**Required work:** Collect each line of the entries that holds the string "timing".

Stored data
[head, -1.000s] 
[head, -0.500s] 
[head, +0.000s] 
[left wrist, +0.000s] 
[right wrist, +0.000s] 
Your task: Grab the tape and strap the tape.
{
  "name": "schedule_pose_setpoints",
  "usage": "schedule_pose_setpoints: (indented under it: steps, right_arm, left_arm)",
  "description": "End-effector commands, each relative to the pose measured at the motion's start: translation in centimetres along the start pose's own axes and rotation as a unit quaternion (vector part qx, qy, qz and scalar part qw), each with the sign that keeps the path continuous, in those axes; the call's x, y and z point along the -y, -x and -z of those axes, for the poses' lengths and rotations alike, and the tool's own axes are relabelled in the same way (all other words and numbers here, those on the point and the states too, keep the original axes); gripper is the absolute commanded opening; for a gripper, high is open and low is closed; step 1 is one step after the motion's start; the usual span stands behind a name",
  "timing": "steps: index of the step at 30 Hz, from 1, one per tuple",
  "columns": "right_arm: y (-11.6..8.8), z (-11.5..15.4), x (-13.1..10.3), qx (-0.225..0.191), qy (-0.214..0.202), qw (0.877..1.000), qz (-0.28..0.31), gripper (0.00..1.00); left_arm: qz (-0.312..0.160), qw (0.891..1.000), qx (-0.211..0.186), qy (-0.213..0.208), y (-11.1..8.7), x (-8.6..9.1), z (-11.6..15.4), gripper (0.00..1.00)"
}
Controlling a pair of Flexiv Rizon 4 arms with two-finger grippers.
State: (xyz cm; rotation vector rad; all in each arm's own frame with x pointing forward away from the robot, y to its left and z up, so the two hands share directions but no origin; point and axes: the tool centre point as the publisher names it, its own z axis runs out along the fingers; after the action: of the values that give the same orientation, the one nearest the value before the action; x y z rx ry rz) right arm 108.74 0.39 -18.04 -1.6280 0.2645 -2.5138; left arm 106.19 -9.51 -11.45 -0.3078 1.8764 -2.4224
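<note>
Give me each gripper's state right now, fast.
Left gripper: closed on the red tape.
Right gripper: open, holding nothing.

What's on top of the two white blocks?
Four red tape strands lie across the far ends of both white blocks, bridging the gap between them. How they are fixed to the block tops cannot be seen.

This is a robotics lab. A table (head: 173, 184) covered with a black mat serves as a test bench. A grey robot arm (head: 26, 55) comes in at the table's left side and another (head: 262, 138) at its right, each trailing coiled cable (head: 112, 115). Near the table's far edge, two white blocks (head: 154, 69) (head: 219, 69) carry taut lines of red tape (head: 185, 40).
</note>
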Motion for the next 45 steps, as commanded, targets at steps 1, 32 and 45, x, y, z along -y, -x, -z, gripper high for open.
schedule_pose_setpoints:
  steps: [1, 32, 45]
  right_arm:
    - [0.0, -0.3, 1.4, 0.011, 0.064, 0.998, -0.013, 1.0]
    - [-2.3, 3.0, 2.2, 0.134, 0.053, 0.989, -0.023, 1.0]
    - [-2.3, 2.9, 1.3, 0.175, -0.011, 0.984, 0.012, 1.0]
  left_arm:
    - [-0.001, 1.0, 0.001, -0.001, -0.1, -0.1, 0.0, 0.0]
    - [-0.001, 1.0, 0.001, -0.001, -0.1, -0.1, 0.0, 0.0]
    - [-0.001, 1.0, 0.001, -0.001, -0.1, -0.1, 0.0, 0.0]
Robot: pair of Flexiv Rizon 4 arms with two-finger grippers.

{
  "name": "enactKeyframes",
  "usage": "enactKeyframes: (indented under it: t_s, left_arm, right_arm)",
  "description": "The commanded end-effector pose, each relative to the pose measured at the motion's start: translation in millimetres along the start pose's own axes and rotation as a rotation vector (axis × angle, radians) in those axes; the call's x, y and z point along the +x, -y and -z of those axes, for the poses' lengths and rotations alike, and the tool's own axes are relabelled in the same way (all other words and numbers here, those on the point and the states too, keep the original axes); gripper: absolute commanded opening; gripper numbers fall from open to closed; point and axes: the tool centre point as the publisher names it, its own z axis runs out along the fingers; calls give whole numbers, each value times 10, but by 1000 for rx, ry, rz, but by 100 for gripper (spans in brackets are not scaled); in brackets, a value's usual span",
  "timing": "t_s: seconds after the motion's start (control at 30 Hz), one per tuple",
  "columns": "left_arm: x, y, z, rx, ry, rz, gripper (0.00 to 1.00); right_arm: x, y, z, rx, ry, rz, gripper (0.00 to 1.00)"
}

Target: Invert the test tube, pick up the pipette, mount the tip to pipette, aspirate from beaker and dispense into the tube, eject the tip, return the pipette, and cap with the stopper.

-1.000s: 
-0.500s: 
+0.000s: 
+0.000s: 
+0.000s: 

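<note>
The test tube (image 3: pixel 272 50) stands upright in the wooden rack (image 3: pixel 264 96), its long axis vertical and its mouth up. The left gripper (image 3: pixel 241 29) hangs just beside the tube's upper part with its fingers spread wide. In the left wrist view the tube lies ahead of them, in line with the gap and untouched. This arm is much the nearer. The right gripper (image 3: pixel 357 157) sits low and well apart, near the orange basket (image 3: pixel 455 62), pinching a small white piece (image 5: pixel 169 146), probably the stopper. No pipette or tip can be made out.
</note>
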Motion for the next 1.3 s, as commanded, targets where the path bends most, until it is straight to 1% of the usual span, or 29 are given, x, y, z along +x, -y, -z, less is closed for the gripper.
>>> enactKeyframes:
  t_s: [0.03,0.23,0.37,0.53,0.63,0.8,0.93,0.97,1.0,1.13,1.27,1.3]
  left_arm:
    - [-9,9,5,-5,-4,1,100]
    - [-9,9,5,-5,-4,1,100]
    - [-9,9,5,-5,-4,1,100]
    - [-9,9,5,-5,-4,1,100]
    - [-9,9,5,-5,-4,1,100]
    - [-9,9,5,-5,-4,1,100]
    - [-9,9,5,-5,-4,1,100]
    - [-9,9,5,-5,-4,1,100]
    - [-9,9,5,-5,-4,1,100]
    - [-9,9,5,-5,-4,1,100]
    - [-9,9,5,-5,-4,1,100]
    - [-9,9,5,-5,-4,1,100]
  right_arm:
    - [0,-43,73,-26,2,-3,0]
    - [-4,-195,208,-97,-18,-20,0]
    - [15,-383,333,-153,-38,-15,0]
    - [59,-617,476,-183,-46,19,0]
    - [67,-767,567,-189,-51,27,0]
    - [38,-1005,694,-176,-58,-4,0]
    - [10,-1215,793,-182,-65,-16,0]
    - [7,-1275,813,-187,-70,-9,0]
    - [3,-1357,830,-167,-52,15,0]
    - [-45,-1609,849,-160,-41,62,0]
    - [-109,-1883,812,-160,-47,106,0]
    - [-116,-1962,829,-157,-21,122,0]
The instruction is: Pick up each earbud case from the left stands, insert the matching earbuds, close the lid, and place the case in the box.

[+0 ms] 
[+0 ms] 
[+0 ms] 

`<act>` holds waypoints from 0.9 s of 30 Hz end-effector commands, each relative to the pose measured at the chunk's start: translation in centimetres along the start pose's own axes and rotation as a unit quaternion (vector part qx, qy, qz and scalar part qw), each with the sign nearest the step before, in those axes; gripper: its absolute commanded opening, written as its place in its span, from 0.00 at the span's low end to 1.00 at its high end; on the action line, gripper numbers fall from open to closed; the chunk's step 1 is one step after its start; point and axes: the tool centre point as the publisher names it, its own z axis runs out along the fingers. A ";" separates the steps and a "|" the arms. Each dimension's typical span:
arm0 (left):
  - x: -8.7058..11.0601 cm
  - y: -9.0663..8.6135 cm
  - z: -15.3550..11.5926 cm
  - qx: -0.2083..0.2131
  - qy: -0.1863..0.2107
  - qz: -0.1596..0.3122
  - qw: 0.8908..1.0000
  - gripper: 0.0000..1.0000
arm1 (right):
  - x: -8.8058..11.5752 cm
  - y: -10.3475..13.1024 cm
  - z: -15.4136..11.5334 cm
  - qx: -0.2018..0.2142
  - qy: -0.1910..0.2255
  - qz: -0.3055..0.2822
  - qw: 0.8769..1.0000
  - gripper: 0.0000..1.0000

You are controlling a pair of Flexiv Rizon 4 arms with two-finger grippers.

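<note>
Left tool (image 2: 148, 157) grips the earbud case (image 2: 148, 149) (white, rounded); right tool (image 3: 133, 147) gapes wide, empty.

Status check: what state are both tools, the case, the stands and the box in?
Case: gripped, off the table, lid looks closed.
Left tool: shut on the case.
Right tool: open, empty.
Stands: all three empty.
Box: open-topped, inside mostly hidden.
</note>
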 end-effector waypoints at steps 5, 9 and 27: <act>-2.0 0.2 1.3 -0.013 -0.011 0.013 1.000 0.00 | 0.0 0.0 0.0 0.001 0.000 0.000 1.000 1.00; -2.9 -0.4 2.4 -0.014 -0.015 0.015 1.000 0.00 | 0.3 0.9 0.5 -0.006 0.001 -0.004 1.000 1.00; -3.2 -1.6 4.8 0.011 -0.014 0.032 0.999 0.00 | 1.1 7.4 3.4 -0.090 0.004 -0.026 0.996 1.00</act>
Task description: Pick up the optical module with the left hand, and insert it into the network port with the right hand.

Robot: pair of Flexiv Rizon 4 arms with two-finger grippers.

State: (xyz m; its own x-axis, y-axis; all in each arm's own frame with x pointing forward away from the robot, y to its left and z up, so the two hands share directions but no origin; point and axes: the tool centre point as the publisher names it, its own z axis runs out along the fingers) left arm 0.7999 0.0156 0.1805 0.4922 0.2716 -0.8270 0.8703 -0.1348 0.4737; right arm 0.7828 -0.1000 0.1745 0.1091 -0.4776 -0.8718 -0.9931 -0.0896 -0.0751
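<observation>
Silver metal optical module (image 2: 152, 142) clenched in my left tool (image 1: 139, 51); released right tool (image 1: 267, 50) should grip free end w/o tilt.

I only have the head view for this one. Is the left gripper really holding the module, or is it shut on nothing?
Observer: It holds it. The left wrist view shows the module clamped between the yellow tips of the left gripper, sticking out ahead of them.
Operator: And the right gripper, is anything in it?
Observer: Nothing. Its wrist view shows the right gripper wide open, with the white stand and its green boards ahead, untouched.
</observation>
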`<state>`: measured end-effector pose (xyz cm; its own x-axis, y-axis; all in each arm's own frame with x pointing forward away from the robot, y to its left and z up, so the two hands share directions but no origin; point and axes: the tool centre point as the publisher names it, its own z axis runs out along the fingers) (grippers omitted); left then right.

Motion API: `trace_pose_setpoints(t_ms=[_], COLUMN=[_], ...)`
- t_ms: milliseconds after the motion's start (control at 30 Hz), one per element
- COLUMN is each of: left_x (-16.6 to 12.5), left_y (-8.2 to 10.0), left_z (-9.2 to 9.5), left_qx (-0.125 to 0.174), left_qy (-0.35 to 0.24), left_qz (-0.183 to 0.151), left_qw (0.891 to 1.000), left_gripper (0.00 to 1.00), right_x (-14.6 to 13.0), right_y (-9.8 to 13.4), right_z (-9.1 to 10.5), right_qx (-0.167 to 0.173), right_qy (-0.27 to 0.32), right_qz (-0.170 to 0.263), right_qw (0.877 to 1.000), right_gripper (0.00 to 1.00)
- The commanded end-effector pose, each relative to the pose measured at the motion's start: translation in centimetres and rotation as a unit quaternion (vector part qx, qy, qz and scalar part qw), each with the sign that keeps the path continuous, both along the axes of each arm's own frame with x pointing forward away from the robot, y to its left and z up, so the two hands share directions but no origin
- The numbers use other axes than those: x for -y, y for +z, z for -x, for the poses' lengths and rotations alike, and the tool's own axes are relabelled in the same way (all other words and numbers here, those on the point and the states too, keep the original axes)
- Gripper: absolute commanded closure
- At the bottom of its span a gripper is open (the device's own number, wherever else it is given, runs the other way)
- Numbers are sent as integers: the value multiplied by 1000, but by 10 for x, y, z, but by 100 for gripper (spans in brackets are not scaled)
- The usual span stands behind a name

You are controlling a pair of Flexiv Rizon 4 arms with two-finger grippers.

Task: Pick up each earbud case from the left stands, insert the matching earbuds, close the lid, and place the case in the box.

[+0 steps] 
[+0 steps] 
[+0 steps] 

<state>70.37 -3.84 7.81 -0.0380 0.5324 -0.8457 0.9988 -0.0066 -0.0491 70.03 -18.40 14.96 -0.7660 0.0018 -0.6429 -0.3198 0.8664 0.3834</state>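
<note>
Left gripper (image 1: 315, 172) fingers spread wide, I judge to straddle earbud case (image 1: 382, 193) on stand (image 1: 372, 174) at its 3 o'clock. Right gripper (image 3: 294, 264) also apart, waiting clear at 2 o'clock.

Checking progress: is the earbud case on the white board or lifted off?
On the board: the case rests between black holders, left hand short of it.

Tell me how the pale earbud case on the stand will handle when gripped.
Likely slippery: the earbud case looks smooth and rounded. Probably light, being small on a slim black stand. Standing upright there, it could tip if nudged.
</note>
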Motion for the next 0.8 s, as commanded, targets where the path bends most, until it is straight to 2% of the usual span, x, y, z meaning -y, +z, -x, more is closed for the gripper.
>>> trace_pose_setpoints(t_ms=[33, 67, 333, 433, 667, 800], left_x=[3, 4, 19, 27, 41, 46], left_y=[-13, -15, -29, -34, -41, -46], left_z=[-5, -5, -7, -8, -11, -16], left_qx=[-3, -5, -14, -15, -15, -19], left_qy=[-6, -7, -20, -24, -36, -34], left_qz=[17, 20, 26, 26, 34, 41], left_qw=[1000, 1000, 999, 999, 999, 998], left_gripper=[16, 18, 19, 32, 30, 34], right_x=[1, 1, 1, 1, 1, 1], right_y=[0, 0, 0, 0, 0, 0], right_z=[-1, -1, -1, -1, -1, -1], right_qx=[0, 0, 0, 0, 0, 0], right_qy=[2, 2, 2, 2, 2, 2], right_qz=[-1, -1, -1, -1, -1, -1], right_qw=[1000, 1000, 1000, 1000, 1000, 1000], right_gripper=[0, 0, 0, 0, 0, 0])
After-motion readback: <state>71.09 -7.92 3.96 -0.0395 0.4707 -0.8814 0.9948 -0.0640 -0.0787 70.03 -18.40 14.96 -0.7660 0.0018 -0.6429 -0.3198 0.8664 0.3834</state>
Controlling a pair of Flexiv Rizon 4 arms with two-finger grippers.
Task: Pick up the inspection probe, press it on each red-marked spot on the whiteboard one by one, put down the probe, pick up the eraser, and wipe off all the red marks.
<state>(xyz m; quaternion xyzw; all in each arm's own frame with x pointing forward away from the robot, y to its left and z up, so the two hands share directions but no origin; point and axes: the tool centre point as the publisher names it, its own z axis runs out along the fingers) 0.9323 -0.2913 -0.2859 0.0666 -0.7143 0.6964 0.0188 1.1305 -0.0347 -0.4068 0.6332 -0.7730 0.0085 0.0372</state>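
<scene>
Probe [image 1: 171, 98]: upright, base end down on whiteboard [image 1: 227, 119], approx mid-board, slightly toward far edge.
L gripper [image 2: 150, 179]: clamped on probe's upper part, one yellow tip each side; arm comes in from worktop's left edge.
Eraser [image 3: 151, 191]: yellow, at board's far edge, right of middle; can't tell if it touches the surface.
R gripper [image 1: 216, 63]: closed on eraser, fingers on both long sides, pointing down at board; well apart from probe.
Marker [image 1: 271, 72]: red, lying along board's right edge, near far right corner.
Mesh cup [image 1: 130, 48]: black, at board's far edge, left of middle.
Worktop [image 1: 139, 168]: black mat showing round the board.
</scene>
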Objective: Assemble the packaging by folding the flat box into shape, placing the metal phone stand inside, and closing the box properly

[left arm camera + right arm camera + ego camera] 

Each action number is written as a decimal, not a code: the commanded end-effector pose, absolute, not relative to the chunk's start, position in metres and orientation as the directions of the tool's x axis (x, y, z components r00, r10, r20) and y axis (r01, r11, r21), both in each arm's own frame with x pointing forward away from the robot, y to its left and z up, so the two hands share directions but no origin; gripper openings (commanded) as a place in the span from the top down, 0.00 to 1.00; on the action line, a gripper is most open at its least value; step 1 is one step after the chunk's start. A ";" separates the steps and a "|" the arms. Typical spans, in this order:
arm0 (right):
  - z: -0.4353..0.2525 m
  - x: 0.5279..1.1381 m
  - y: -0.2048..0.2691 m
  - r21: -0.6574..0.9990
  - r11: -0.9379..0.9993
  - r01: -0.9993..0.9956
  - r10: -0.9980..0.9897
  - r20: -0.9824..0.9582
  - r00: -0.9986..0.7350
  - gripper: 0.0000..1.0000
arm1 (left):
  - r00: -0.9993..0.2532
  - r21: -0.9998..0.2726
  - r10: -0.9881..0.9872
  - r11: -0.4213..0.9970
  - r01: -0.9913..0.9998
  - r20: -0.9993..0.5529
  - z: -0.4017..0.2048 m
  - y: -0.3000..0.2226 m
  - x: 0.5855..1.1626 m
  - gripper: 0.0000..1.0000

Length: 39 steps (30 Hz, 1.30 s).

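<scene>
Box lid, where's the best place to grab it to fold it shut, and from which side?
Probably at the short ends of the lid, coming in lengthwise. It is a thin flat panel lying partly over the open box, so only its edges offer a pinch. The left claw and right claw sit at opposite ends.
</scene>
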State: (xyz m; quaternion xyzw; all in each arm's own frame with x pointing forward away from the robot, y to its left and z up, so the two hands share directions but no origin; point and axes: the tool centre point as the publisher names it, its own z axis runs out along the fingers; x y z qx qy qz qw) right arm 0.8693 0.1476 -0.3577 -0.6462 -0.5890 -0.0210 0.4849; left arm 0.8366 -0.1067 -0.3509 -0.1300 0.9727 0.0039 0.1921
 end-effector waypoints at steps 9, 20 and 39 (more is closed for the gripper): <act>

**Output for this exercise:**
  "timing": "steps: index of the step at 30 Hz, from 1, one per tuple",
  "timing": "t_s: seconds after the motion's start (control at 30 Hz), one per tuple",

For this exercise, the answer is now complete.